REQUIREMENT: Every line of the material that mentions the word "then" should be copied out.

INFORMATION GIVEN:
━━━━━━━━━━━━━━━━

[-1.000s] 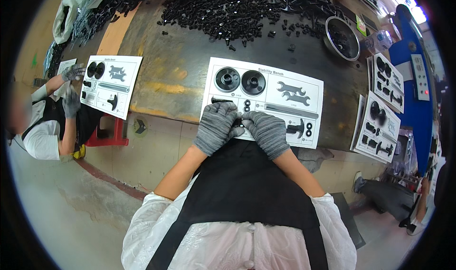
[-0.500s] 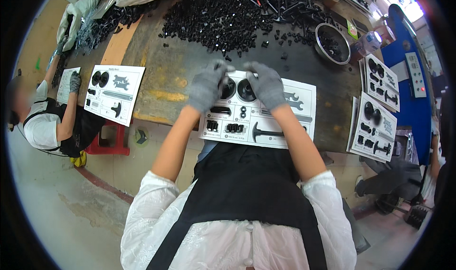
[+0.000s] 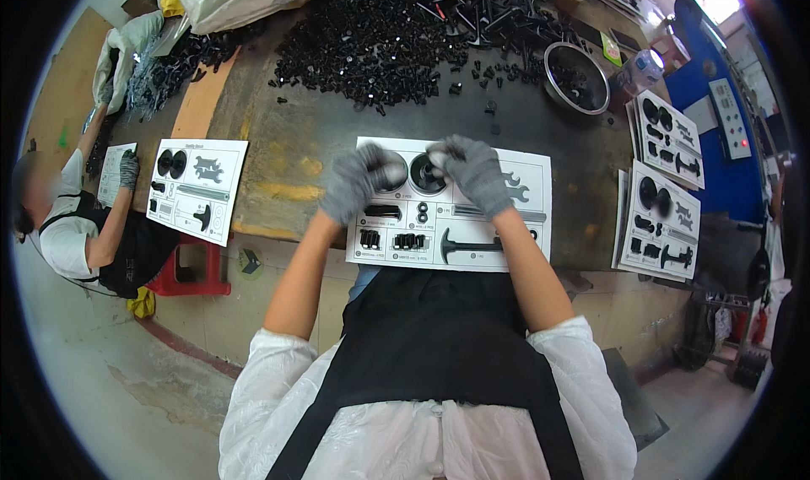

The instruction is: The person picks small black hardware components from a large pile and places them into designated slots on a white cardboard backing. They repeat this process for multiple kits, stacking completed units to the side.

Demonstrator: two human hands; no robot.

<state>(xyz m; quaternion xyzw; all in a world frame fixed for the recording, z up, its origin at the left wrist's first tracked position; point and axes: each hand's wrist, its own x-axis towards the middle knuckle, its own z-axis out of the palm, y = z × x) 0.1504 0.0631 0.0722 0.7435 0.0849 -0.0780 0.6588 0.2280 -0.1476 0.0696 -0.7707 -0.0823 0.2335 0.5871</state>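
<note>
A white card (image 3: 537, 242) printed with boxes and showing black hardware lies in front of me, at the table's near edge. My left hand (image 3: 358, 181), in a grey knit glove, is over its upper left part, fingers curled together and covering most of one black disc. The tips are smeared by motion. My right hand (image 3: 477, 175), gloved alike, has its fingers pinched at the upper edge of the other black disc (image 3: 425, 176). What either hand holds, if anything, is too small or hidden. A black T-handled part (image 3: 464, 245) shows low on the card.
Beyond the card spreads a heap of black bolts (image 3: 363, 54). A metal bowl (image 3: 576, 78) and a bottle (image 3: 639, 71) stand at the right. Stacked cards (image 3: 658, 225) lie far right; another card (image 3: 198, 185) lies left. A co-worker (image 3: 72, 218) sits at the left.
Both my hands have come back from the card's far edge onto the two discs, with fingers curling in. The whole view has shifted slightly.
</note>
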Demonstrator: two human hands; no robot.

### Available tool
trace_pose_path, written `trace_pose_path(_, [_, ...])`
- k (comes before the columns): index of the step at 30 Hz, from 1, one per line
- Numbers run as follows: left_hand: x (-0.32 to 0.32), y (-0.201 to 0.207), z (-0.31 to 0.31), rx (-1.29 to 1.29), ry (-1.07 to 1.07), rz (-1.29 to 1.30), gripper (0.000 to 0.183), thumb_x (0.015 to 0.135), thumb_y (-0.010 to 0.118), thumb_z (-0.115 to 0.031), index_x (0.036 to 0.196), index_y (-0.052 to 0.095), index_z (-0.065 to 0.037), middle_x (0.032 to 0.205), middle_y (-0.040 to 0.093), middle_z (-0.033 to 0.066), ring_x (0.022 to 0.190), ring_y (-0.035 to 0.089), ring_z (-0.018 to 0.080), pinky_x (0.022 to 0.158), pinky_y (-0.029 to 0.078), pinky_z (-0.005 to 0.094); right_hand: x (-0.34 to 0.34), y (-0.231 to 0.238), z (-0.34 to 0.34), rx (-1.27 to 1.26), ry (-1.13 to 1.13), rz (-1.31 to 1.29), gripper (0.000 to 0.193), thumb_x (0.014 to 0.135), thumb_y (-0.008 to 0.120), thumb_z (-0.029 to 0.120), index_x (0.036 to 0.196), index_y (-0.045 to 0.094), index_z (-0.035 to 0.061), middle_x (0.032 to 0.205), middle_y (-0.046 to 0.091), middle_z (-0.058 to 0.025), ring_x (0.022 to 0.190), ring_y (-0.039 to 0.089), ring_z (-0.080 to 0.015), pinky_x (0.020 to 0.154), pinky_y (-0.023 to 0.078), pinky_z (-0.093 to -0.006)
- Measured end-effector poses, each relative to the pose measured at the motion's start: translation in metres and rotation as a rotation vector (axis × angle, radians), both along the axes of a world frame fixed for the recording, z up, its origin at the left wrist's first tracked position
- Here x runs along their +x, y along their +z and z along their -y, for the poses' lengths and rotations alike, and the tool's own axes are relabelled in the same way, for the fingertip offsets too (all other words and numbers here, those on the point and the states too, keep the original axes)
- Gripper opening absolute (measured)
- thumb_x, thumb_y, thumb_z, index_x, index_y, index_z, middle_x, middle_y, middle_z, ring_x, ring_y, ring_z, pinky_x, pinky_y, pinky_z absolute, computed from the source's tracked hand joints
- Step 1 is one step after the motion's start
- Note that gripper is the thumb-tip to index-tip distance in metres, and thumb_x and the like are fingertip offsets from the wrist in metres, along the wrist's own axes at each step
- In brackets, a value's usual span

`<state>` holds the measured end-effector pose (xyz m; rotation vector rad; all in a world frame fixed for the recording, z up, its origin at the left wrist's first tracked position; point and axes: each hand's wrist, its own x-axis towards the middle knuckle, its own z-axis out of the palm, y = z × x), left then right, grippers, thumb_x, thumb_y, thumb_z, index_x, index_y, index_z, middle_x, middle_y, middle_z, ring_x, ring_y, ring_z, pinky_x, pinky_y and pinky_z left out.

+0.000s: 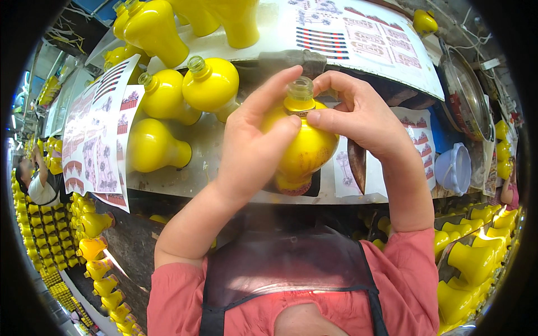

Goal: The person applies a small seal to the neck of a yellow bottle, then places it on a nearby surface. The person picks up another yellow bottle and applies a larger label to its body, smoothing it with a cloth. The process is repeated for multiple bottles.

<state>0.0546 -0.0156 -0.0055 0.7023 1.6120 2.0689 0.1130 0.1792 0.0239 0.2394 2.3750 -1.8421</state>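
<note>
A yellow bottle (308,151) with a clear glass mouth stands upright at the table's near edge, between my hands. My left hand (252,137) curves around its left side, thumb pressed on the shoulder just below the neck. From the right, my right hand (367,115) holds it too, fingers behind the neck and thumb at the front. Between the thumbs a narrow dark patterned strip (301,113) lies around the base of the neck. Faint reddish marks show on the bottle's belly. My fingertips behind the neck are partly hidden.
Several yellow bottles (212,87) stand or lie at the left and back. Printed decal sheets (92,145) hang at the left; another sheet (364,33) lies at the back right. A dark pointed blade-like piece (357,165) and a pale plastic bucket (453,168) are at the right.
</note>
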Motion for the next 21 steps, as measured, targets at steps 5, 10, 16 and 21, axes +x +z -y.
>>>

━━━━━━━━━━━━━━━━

RESPONSE TO THE EXERCISE:
`<state>` holds the measured end-effector pose (xyz m; rotation vector rad; all in a world frame fixed for the recording, z up, its origin at the left wrist's first tracked position; point and axes: each hand's wrist, its own x-axis towards the middle knuckle, its own z-axis out of the palm, y = z × x), left then right, grippers, thumb_x, thumb_y, thumb_z, index_x, index_y, index_z, middle_x, middle_y, middle_z, ring_x, ring_y, ring_z, pinky_x, pinky_y and pinky_z left out.
Goal: The person applies a small seal to the neck of a yellow bottle, then places it on a nearby surface. The person picks up another yellow bottle and applies a larger label to its body, smoothing it with a cloth. The process is repeated for multiple bottles.

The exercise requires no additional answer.